Add GitHub Action workflow for testing new rules across popular repositories
Is your feature request related to a problem? Please describe.
Currently, there is no efficient way to quickly validate a new revive rule against a diverse set of popular Open Source Go repositories. When developing new rules, it's crucial to test them against real-world codebases to ensure they work correctly and don't produce excessive false positives or negatives. Manual testing across multiple repositories is time-consuming and error-prone.
Describe the solution you'd like
Create a GitHub Action workflow that automates the testing of Revive rules across a set of popular Go repositories.
The workflow should:
- Build Revive from a specified branch/commit/PR
- Clone or checkout a predefined set of popular Go repositories (e.g., Kubernetes, Docker, Hugo, etc.)
- Run Revive with specific rule configurations against these repositories
- Support configurable rule sets and repository lists
- Provide detailed violation reports
Describe alternatives you've considered
Manual script approach. A standalone bash script that performs similar functionality.n
Additional context
This feature would be similar to https://github.com/ldez/golangci-lint-bench, which is used for testing new golangci-lint linters.
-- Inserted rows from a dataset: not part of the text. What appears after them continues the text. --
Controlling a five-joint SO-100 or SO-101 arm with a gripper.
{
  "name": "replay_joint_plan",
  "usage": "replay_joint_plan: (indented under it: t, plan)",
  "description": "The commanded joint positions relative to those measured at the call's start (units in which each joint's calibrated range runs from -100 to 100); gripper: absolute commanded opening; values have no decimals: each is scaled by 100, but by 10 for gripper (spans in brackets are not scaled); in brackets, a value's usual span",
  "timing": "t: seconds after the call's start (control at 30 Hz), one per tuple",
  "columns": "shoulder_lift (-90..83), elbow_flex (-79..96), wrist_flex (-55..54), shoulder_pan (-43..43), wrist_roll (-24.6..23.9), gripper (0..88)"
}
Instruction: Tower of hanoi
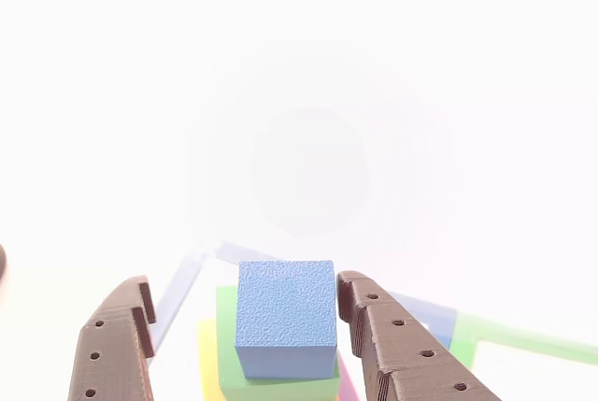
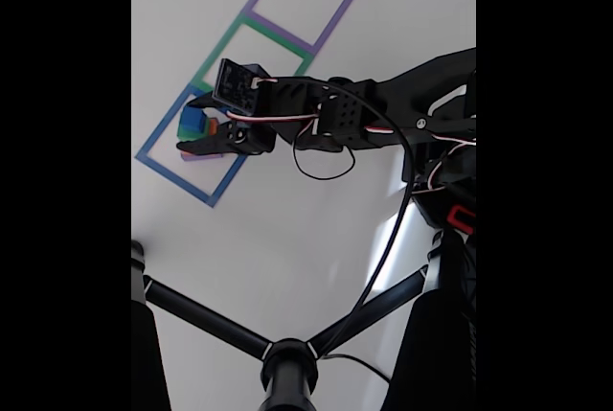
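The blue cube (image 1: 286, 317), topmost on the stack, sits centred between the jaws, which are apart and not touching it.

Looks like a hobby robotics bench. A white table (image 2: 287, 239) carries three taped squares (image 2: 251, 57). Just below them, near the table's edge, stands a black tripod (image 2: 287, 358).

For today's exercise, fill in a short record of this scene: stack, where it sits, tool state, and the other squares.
stack: blue cube on a green block, yellow and pink edges below
location: inside the blue tape square
tool: open, fingers either side of the blue cube, not clamped
other squares: green square and purple square
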Motion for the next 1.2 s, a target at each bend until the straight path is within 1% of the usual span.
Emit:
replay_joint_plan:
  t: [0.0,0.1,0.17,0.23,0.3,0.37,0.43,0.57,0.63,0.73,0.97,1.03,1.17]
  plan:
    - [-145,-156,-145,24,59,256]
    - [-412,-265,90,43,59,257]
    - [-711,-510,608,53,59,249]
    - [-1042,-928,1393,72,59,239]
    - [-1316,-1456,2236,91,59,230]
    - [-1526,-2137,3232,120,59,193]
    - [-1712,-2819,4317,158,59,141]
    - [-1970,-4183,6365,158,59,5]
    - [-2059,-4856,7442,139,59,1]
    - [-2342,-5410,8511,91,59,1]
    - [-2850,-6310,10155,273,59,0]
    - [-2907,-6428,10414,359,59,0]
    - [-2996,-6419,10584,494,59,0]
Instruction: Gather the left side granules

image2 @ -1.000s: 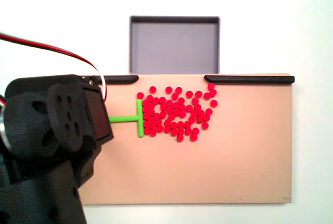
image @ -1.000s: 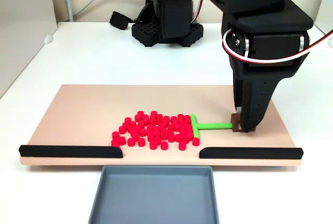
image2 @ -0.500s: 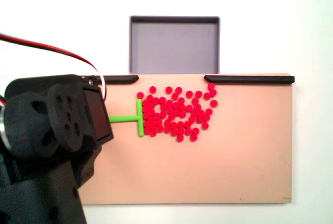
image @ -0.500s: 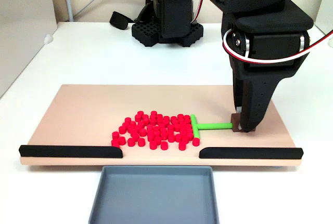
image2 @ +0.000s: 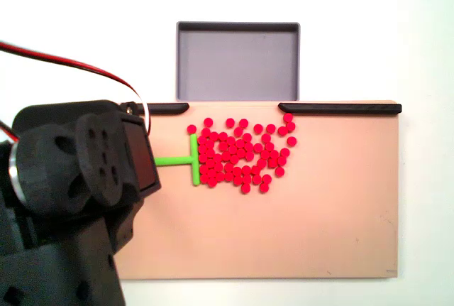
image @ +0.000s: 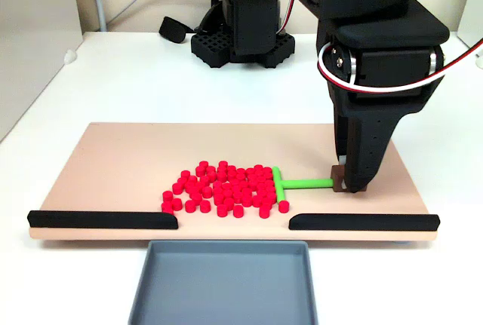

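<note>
Dozens of small red granules (image: 223,188) lie in a loose cluster on the tan board (image: 113,159), also seen from above as granules (image2: 241,157) on the board (image2: 319,221). A green T-shaped stick (image: 290,184) lies with its crossbar against the cluster's right edge in the front fixed view; from above the T-stick (image2: 186,160) sits on the cluster's left. My black gripper (image: 347,185) stands upright, shut on the far end of the stick's stem. In the top-down view the arm's body hides the grip.
Two black rails (image: 102,219) (image: 362,222) line the board's front edge with a gap between them. A grey tray (image: 223,283) sits below that gap, also seen as the tray (image2: 237,61) from above. The arm's base (image: 241,38) and a white cable stand behind the board.
The gripper has pushed the green stick a little toward the cluster, to the left in the front view. The nearest granules have packed tighter.
</note>
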You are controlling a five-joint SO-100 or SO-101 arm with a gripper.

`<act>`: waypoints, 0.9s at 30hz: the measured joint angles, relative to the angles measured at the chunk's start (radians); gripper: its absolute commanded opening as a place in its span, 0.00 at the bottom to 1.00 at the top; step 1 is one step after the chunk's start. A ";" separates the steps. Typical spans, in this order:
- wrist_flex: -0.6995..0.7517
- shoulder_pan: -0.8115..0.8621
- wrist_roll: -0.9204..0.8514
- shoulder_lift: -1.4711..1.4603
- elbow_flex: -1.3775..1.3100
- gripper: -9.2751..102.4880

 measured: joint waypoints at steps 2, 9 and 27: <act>0.000 0.000 0.000 0.000 0.000 0.08; 0.000 0.000 0.000 0.000 0.000 0.08; 0.046 -0.060 0.038 0.112 0.000 0.08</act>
However, our focus would be on functional validation of revive rules rather than performance benchmarking.
With GitHub workflow approach, will the developer be able to run this test suite locally without many problems? I recently tried to run GitHub actions locally and didn't like the experience (can be a skill issue 😀).
What I'd like is a Docker container with pre-downloaded go repositories, over which I can run revive. With docker, we can equally easily test revive locally and in CI.
The golangci-lint bench-suite likely wouldn't intended to run locally, but with this test-suite I'd like to first run it on my machine before submitting a PR
When developing new rules, it's crucial to test them against real-world codebases to ensure they work correctly and don't produce excessive false positives or negatives
I agree 100%, I actually do that with new rules and fixes. The hard (impossible) part is "ensure they [...] don't produce excessive false positives or negatives". Finding a general method to automatically detect if the rule produces false positives/negatives is equivalent to write the rule in a way it does not produce false positives/negatives... so if we are not able to do it for the rule itself we will not be able to do it for the test.
What we can automate is checking if the rule does crash (panic). By experience, big (and ugly) codebases like Kubernetes are good sources of weird syntax examples that help finding fatal errors.